Quite commonly, parishes that had a rector as priest also had glebe lands attached to the parish. The rector was then responsible for the repair of the chancel of his church—the part dedicated to the sacred offices—while the rest of the building was the responsibility of the parish. This rectorial responsibility persists, in perpetuity, with the occupiers of the original rectorial land where it has been sold. This is called chancel repair liability, and affects institutional, corporate and private owners of land once owned by around 5,200 churches in England and Wales. (See also Church of England structure.)

===Contemporary English use===
The traditional titles of rector and vicar continue in English use today, although the roles and the conditions of employment of the two titles are now essentially the same. Which of the titles is held by the parish priest is largely historical, some parishes having a rector and others a vicar. Owing to the origins of the terms, parishes with a rector are often of more notable historical importance or prominence than parishes with a vicar.

The title of perpetual curate was abolished in 1968. However, "Priest-in-charge" is now a common third form of title in the contemporary Church of England, and is applied to the parish priest of a parish in which presentation to the living has been suspended—a process by which the bishop takes temporary responsibility for the appointment of the parish priest, regardless of who holds the legal rights of patronage in that parish.

From the middle of the twentieth century the Church of England has developed team ministries, in which several priests work in a team to run a group of parishes and churches. In such a team arrangement, the senior priest holds the title "Team Rector", whilst other incumbent priests in the team are entitled "Team Vicar".

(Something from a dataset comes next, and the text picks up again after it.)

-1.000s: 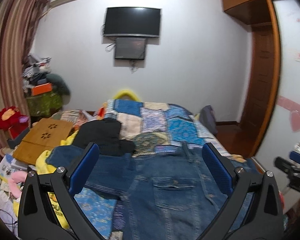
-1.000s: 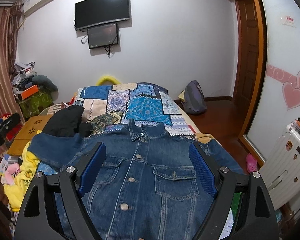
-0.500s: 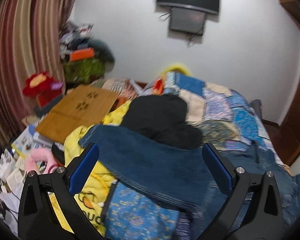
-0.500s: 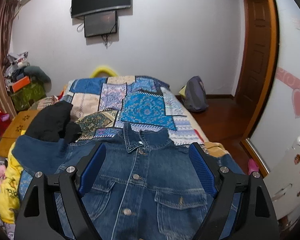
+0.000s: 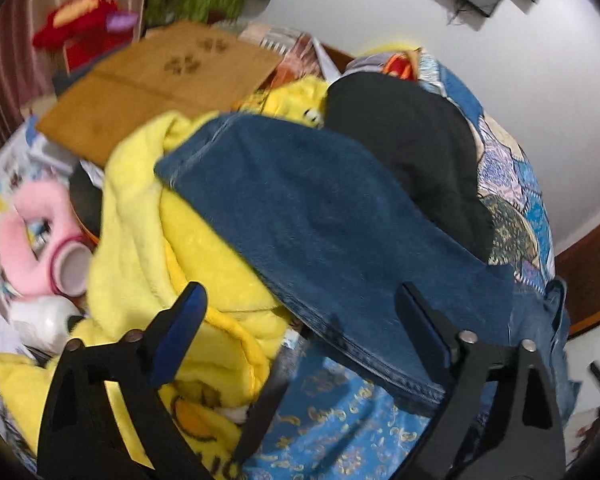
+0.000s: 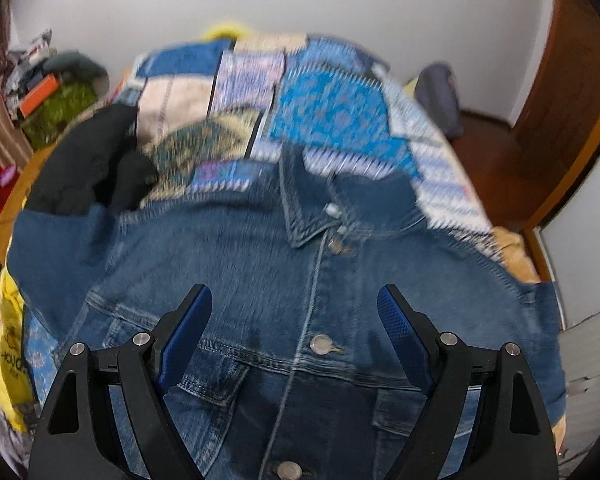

In the Deanery of Jersey, which is part of the Church of England, a rector is appointed to one of the island's twelve historic parishes and as such has a role in the civil parish administration alongside the Constable; the parish also takes full responsibility (through levy of rates) for maintaining the church. Vicars are appointed to district churches, have no civil administrative roles by right, and their churches' upkeep is resourced by the members of the congregation.

===Contemporary use in other nations===
In the Church of Ireland, Scottish Episcopal Church and Anglican Church of Canada, most parish priests are called rectors, not vicars. However, in some dioceses of the Anglican Church of Canada rectors are officially licensed as incumbents to express the diocesan polity of employment of clergy.

In the Episcopal Church in the United States of America, the "rector" is the priest elected to head a self-supporting parish. A priest who is appointed by the bishop to head a parish in the absence of a rector is termed a "priest-in-charge", as is a priest leading a mission (that is, a congregation which is not self-supporting). "Associate rectors" are priests hired by the parish to supplement the rector in his or her duties while "assistant rectors" are priests resident in the congregation who help on a volunteer basis. Some churches use the terms "associate priest" and "assistant priest;" however, ordained priests are fully equal in their ordination without qualifiers, but a church may hire or appoint an assistant rector or associate rector to supplement the duties of the parish's rector. The positions of "vicar" and "curate" are not recognized in the canons of the national church. However, some diocesan canons do define "vicar" as the priest-in-charge of a mission; and "curate" is often used for assistants, being entirely analogous to the English situation.

In schools affiliated with the Anglican church the title "rector" is sometimes used in secondary schools and boarding schools, where the headmaster is often a priest.